Without including any pictures, write out the listing below exactly.

Dataset excerpt:
* * *

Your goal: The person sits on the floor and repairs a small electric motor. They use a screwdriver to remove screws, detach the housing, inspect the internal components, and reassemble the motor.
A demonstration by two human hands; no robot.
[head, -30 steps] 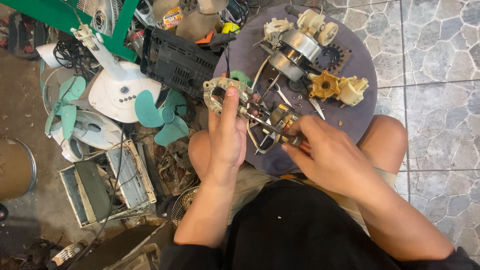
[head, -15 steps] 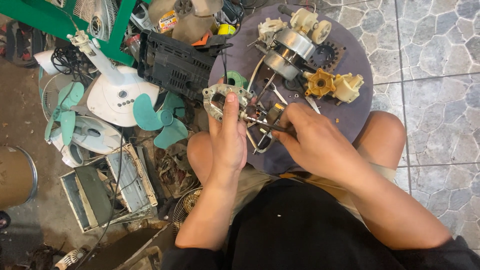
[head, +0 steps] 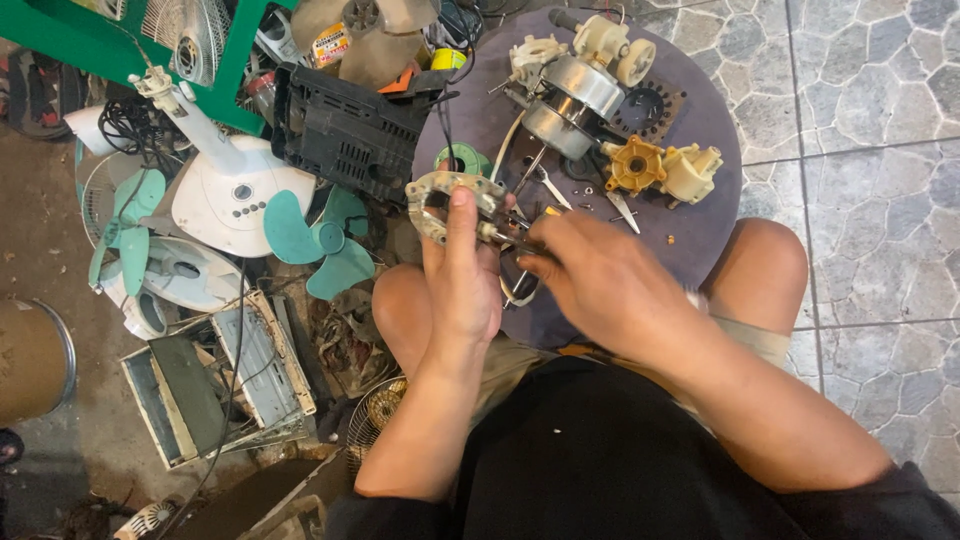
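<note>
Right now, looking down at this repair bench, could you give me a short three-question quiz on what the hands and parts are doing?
1. True or false: the left hand grips the ring-shaped metal frame with its thumb pressed on it.
2. Which part lies on the round purple table, beside the cream plastic housing? A) yellow gear piece B) teal fan blade C) white fan base
3. Where is the silver motor relative to the right hand: nearer the person or farther away?

Key: 1 true. 2 A. 3 farther away, near the table's far side, untouched by either hand.
</note>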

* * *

The answer:
Your goal: The person sits on the floor and repairs a small electric motor. They use a screwdriver to remove screws, detach the housing, inspect the internal components, and reassemble the motor.
A demonstration by two human hands; no robot.
[head, -30 steps] 
[head, -15 steps] 
[head, +0 steps] 
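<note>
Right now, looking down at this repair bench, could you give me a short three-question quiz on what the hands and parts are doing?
1. True or false: the left hand grips the ring-shaped metal frame with its thumb pressed on it.
2. Which part lies on the round purple table, beside the cream plastic housing? A) yellow gear piece B) teal fan blade C) white fan base
3. Where is the silver motor relative to the right hand: nearer the person or farther away?

Key: 1 true. 2 A. 3 farther away, near the table's far side, untouched by either hand.
</note>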

No further answer will be given.